Savings and Profit Sharing Plan

Notes to Financial Statements

(amounts in thousands)

Vesting

Participants are vested immediately in their contributions and any actual earnings thereon. Company contributions vest to the participant 20% after two years of employment, and an additional 20% each year thereafter until the participant is fully vested in Company contributions. In the event a participant shall be terminated from employment with the Company due to death, retirement or disability, the participant shall become fully vested in Company contributions.

Notes Receivable from Participants

Participants may request a loan from their contributions and any actual earnings thereon under the terms and conditions established by the Administrative Committee.
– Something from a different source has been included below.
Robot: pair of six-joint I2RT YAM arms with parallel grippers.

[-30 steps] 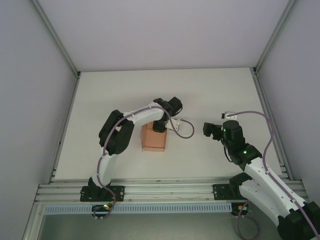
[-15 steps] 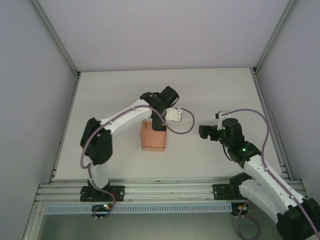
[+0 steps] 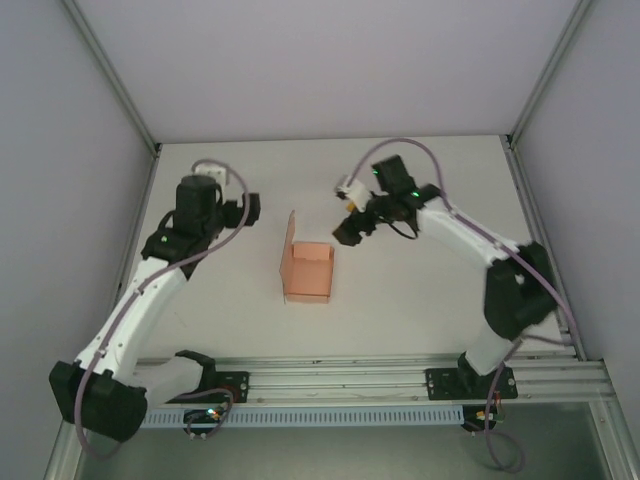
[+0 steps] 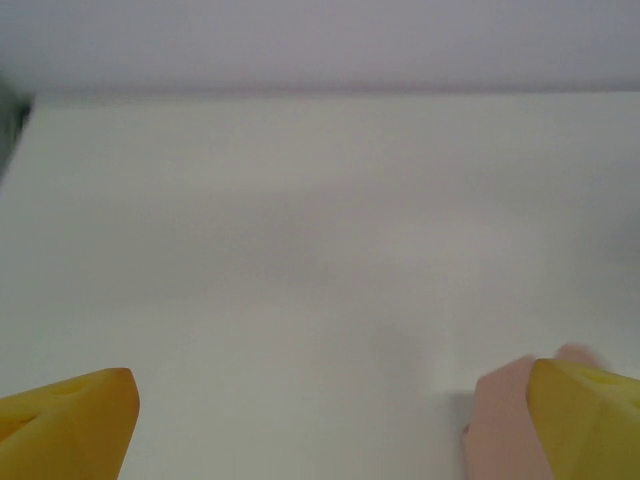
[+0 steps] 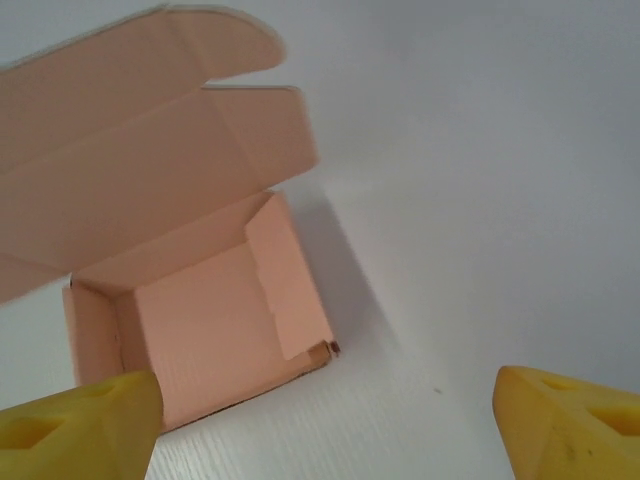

The amount that may be borrowed is limited in accordance with the IRC Section 72(p). Loans will be made for a period no longer than five years, except for loans used to acquire a primary residence. The loans are secured by the balance in the participant’s account and bear interest at current market rates at the time of issuance. Notes receivable from participants are measured at their unpaid principal balance plus any accrued but unpaid interest. As of December 31, 2010, rates on outstanding loans range from 3.25% to 9.0%. Principal and interest is paid ratably through payroll deductions.

Payment of Benefits

All distributions shall be in the form of a lump sum payment.

Forfeited Accounts

Any participant who terminates employment will forfeit the nonvested portion of their account balance as of the date of separation. All forfeited balances under the Plan are used to reduce the Company’s matching contributions. Forfeitures of terminated nonvested account balances were approximately $4 for the year ended December 31, 2010.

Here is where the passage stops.